Exercise requirements: Drop all images. Then write out each line below exactly as given.

Data excerpt Block Start

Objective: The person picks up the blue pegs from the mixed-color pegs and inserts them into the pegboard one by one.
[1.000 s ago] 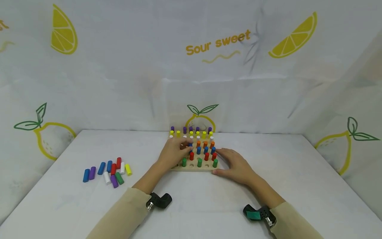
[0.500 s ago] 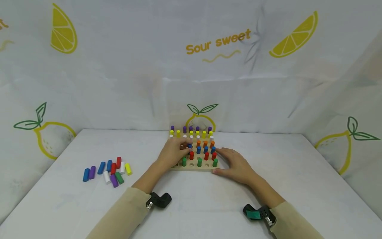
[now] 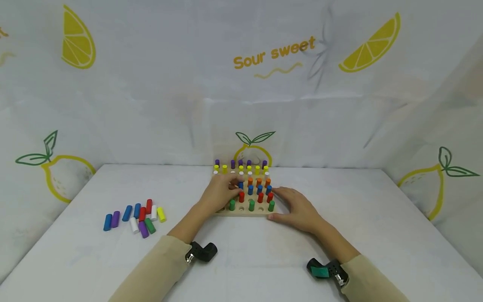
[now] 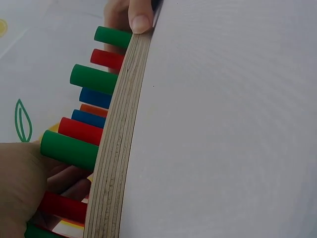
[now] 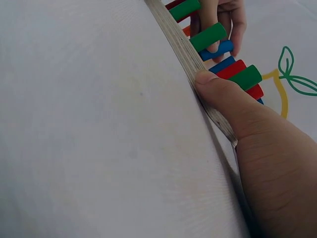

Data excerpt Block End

Completed exercise:
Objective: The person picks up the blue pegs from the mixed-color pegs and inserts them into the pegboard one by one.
[1.000 s ago] 
[0.500 s ago] 
[now] 
[now] 
[now] 

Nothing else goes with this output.